Alcuni di questi conventi erano cosiddetti “di clausura” dove, non necessariamente, i religiosi v’erano convenuti in maniera coatta: lì, nella separatezza dal mondano, nella cura della propria interiorità, fuori dalle tentazioni o dai pericoli della società, si concretizzavano le aspirazioni di ascesi o di totale immersione in quello che è stato definito l’incanto di Dio. Il modello conventuale non viene certamente qui proposto come risolutore delle nostre conflittualità, data la complessità relazionale della società contemporanea, per tutti coloro anche si trovano in quarantena contro il dilagante Coronavirus; si potrebbe però auspicare una rivalutazione del significato che esso ha avuto storicamente, approfittare dell’autorevolezza che potrebbe ancora veicolare. L’improbabile paragone con i cenacoli familiari di oggi lascia aperto, però, un varco alla rigenerazione della vita familiare consumistica per mezzo della necessaria via di una “frugalità” condivisa sebbene mai sollecitata dalle figure genitoriali nei confronti dei figli; frugalità che le regole monastiche hanno, almeno teoricamente, auspicato, indicandola come strada virtuosa per l’emancipazione materiale e morale degli individui. Dalle diverse esperienze che incidono sulle nostre valutazioni circa gli scenari esistenziali, potrebbero tornare utili alcuni spunti, per l’appunto, sul tema della frugalità mettendo sotto stretta osservazione quel modello “consumistico” tanto citato ma che va comunque messo in crisi quale unico modello esistenziale planetario, sostenendo anche la messa in discussione di un’omologazione culturale e antropologica cui siamo purtroppo adusi da tempo, come anestetizzati.

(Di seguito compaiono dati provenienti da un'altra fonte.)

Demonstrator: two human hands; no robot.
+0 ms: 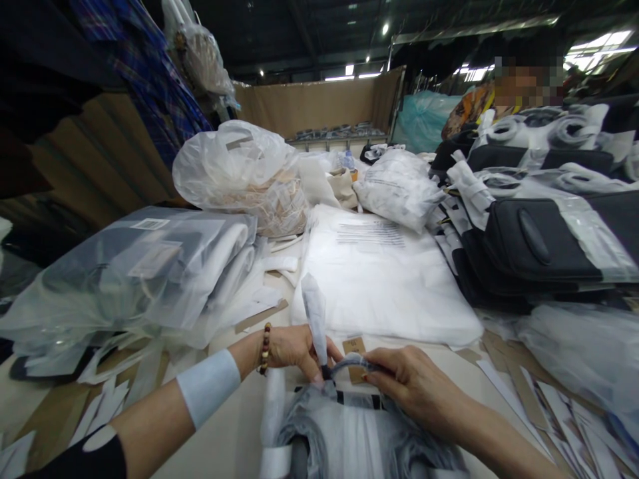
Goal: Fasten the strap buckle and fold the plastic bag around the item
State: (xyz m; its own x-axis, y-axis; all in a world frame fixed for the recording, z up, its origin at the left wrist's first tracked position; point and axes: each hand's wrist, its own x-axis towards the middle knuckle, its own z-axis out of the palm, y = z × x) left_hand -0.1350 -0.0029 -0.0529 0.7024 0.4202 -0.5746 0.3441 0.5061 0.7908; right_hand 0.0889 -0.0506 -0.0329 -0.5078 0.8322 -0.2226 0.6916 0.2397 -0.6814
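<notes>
In the head view, the left hand (294,349) is seen low in the middle of the picture, with a bead bracelet (266,348) and a white wristband (210,386) on its arm. Its grip is closed around the lower end of a wrapped strap (315,313), which stands up from the fingers and is covered in thin white film. The right hand (404,382) is placed just beside the left one. Its fingers are pinched on a grey wrapped handle (352,362), which curves between the two hands.

Just below both hands, a bag in wrapping (344,432) is laid on the tabletop (239,432), with dark and white parts showing; the strap and the handle seem to belong to it. A small brown tag (355,347) is seen just behind the right hand's fingers.

Beyond the hands, a flat white plastic package (379,279) with printed lines is laid. To the left of the left hand, clear plastic packs (134,273) are piled, and further behind them a crumpled clear plastic sack (239,173) is found. To the right of the right hand, black bags (539,243) are stacked, partly wrapped. Another person (524,83) is partly seen far behind this stack.
</notes>
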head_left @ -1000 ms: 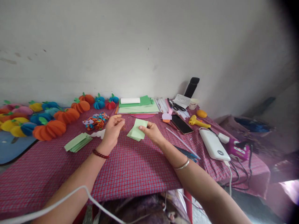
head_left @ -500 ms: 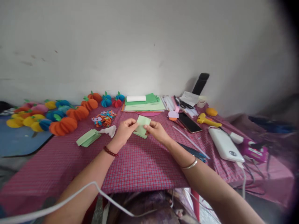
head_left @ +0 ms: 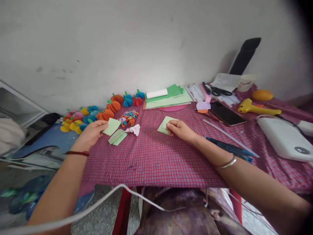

L’abbandono di modelli obnubilanti necessita del rifiuto della permanenza nello stadio di soggezione culturale (e psicologica) dinanzi alla poderosa strategia comunicativa consumistica; improrogabilmente vanno discussi proprio per l’importanza del ruolo che oggi tali modelli hanno assunto per la nostra vita associata, divenendo dominanti ed esclusivi, intolleranti ed arroganti, indifferenti ai reali bisogni delle persone.

Qualche anno fa un’imbarcazione solcava caracollante le acque del Mediterraneo. Stracolma di “pellegrini” e di improvvisati nauti, l’improbabile nave attraccò in un porto italiano proveniente dall’Albania; i suoi passeggeri avevano trovato finalmente il luogo dove i sogni promessi dalla promozione pubblicitaria si concretizzavano. Sulle italiche sponde pensavano d’aver trovato lo stato di grazia: pochi si ricredettero, altri optarono per un’adozione acritica del modello propugnato, entrando nel grande, onnicomprensivo, planetario blocco sociale che compone oggi la popolazione del pianeta. Nei supermercati controllare sempre la data di scadenza dei prodotti, soprattutto quando vige l’offerta “prendi tre e paghi due”, facendo un distinguo tra quantità e qualità, vista la compravendita in atto delle coscienze, già ipotizzata nei nuovi Piani Marshall dei dominatori.